Here are a few suggestions to my fellow white allies for how we can be a part of the cure to the malignant epidemic of hate:

  • Get uncomfortable. We cannot and should not ask people of color to carry the burden of convincing fellow white people of their humanity. If friends and family are spreading the epidemic of white supremacy, and we’re equipped with the anecdote for the affliction but choose not to engage because it’s uncomfortable or we’re worried about feelings being hurt, we’re complicit. Simply supporting people like Trump, whose message emboldened and embraced white nationalist and Nazi fervor, is unacceptable.
  • Join efforts to immediately remove monuments that celebrate white supermacy, but support their proper placement in museums or history books. Celebrations of the Confederacy and other symbols honoring hate are everywhere, and they send an implicit message to people that white supremacist terrorism can end in honor. It can’t, and our symbols should reflect our best hope for America.
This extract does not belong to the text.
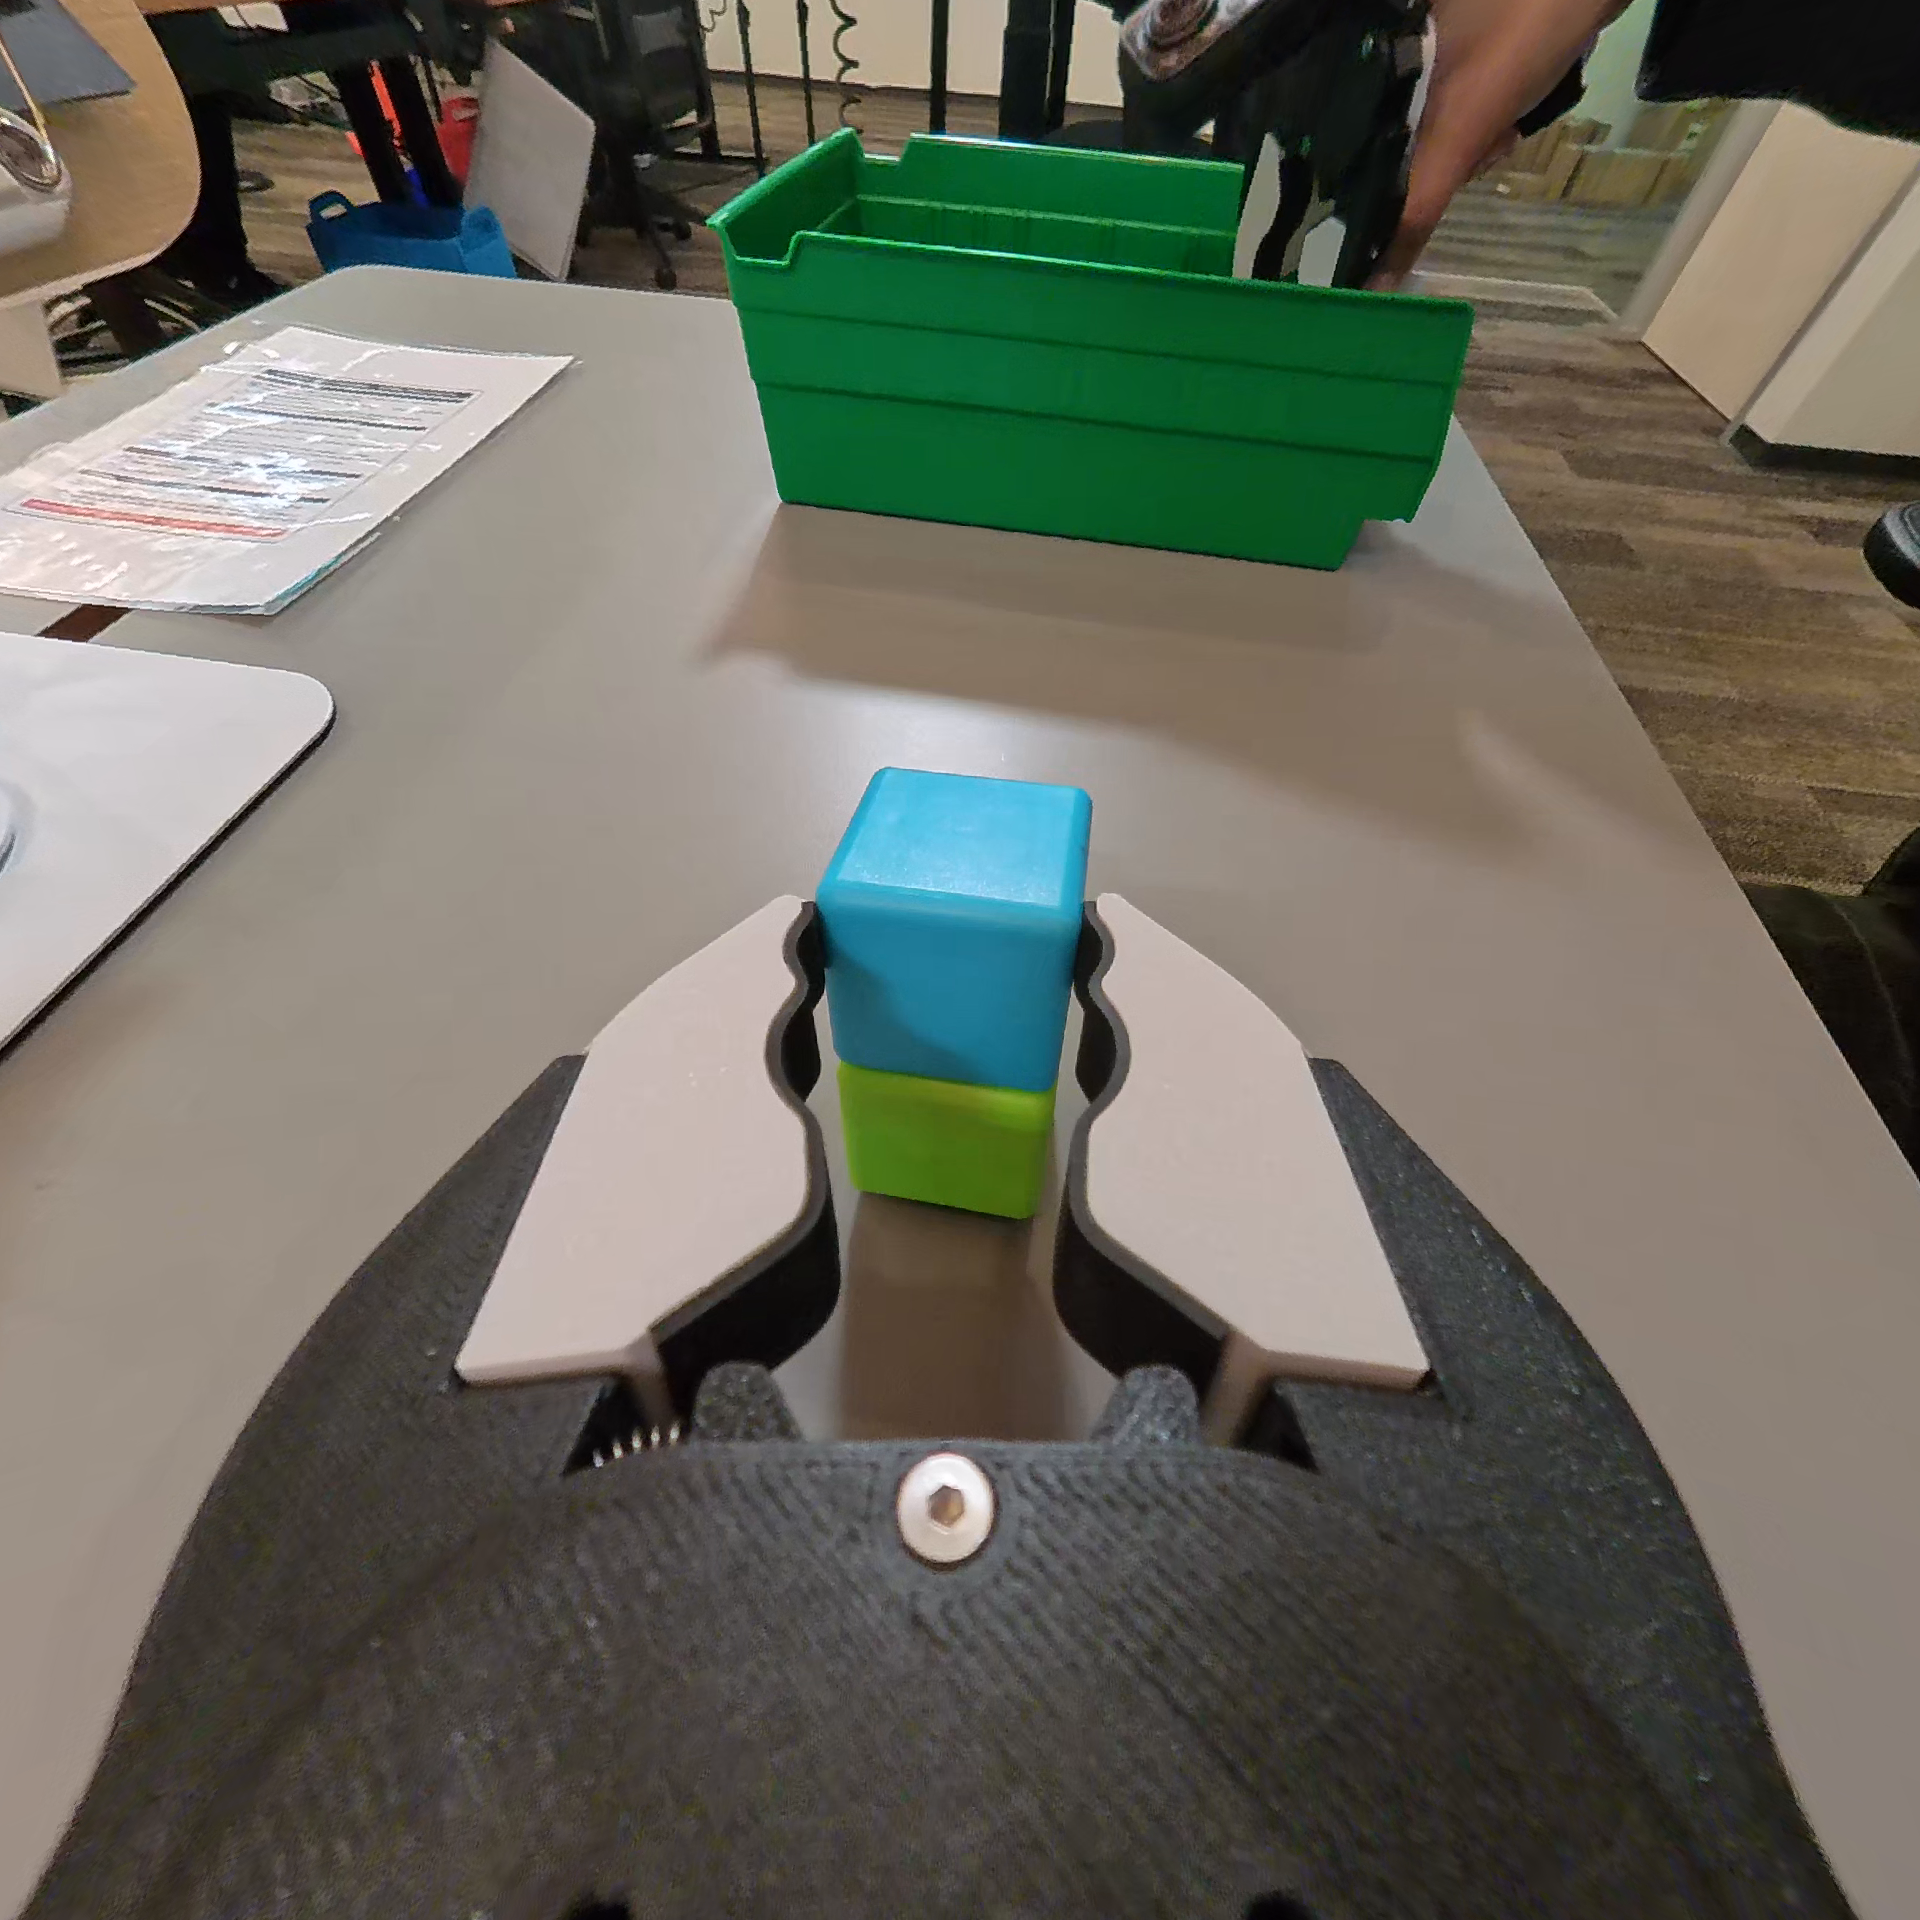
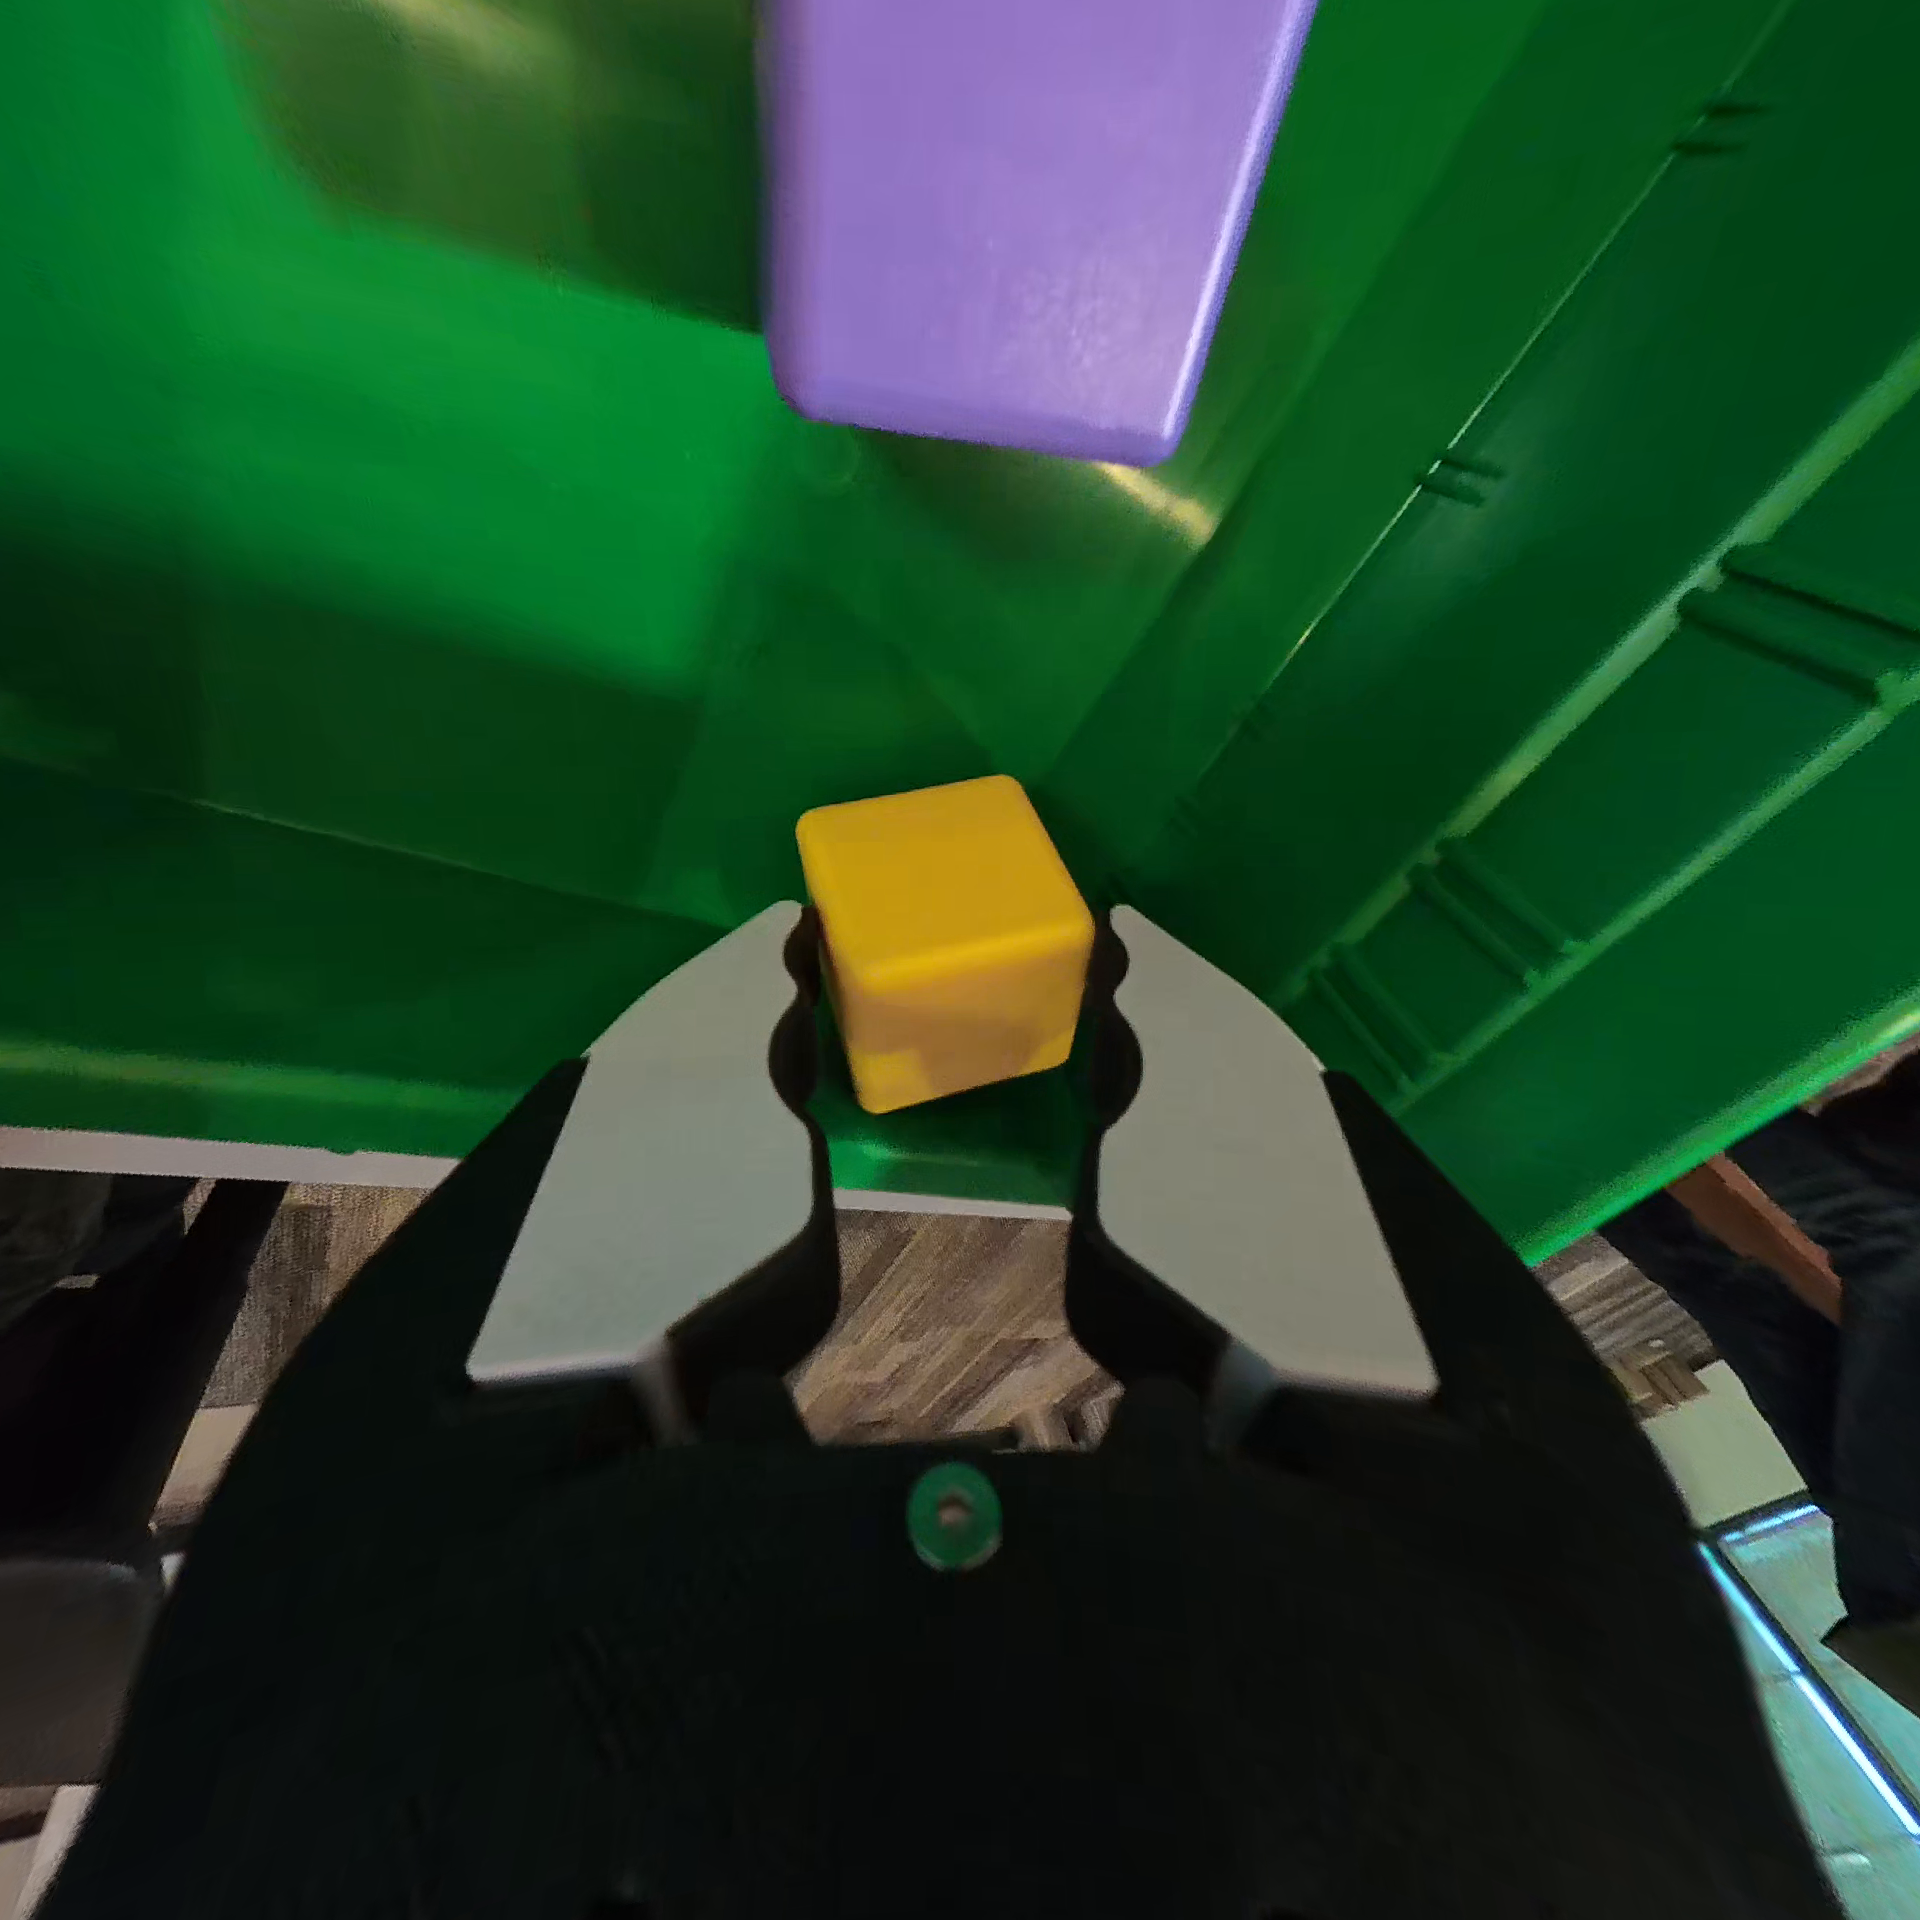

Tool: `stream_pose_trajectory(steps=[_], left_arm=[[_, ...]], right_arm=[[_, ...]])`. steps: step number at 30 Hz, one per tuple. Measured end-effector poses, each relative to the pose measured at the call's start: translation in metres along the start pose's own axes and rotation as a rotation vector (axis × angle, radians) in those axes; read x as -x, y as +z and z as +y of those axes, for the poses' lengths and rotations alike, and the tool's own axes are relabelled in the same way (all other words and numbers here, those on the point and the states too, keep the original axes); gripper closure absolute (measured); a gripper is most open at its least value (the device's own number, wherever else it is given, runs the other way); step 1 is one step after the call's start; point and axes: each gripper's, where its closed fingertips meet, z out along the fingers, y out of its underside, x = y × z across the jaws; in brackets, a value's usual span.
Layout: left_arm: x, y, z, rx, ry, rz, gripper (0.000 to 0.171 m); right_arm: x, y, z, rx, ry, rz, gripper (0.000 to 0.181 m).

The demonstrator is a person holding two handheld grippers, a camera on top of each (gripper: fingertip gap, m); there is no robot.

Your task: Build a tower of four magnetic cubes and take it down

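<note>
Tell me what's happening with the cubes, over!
Left hand-held gripper shut on blue cube, atop lime cube. Right hand-held gripper shut on yellow cube in green bin. Purple cube in bin. Nothing blocking, over.

In the left wrist view, the upper cube (image 1: pixel 951 935) sat on the lower cube (image 1: pixel 945 1148) at frame centre, on the worktop (image 1: pixel 520 935). The left hand-held gripper (image 1: pixel 951 956) flanked the upper cube, a fingertip against each of its sides. Behind the stack, in the upper middle of the frame, stood the bin (image 1: pixel 1081 416). Sheets of paper (image 1: pixel 260 468) lay at the upper left, and a flat mat (image 1: pixel 125 790) lay at the left edge below them.

In the right wrist view, the right hand-held gripper (image 2: pixel 948 956) reached into the bin. The near cube (image 2: pixel 945 945) sat tilted between its fingertips at frame centre. The far cube (image 2: pixel 1008 208) lay above it at the top of the frame.
</note>
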Motion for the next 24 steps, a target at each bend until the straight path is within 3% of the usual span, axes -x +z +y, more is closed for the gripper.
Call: stream_pose_trajectory(steps=[4,8,12,17,21,24], left_arm=[[0.0,0.0,0.0,-0.001,-0.001,0.001,0.124],[0.0,0.0,0.0,0.0,0.0,0.001,0.124],[0.0,0.0,0.001,-0.001,-0.001,0.005,0.124],[-0.003,0.0,0.001,0.005,-0.001,0.011,0.122],[-0.01,-0.001,0.001,0.031,0.028,0.028,0.104],[-0.013,-0.004,0.0,0.04,0.038,0.042,0.096]], right_arm=[[-0.005,0.001,0.0,0.009,-0.037,0.064,0.131],[-0.003,-0.005,-0.004,-0.029,-0.034,0.059,0.114],[-0.001,-0.023,-0.013,-0.114,-0.021,0.054,0.109],[0.023,-0.094,-0.066,-0.475,-0.042,0.053,0.106],[0.095,-0.17,-0.125,-0.866,-0.244,0.008,0.102],[0.158,-0.204,-0.159,-1.029,-0.397,-0.009,0.102]])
  • Donate time or money to causes that are fighting for the idea of America — a more just society that reflects our struggle towards greater liberty. It’s long past time for us to recognize that the epicenter of much of the economic inequality and the lack of access to opportunity is rooted in hate and racism. In this critical moment, as America stands at a crossroads, organizations working daily to progress culture — like GLAAD, Define American, the Anti-Defamation League, Ultra Violet and Color of Change — need your support now more than ever.
  • Listen. Particularly if you’re a man. As an ally, it’s critical for us to listen to our brothers and sisters who are marginalized and speak when they’ve asked us to do so on behalf of the cause or to aid in behind-the-scenes coordination. Voices of allies are critical, and we have a fundamental mission in engaging one another, but we shouldn’t mistake our roles or forget that most of the time it’s not our lives that are on the line.
  • Attend anti-racism training, and bring a friend. If you’re a member of a faith group, set up anti-racism teams inside of your congregation. And, as you go through this transformation, don’t demand that people of color care about your feelings. While our whiteness can’t be removed, we can and should recognize our privilege and its ability to be used to dismantle structural racism. Like any wound, cutting out the epidemic of white privilege from our institutions can be painful. Holy scripture tells us to “be the salt of the earth,” and salt stings as it heals. Simply put, our feelings being temporarily hurt is no equivalent to the attempts at mere survival of those our culture continues to oppress.
  • Examine ways to support and celebrate positive elements of your own heritage (while also remaining clear-eyed about it), so you have less need to appropriate someone else’s and can think through the lens of your own family’s migration narrative. It’s the height of symbolism that the white supremacists marching in Charlottesville did so with tiki torches, a creation of Polynesian culture. Though it was nothing new for these groups, as epitomized in their long-held tradition of burning crosses — a symbol most known to mark one’s self as a follower of a Middle Eastern Jew named Jesus.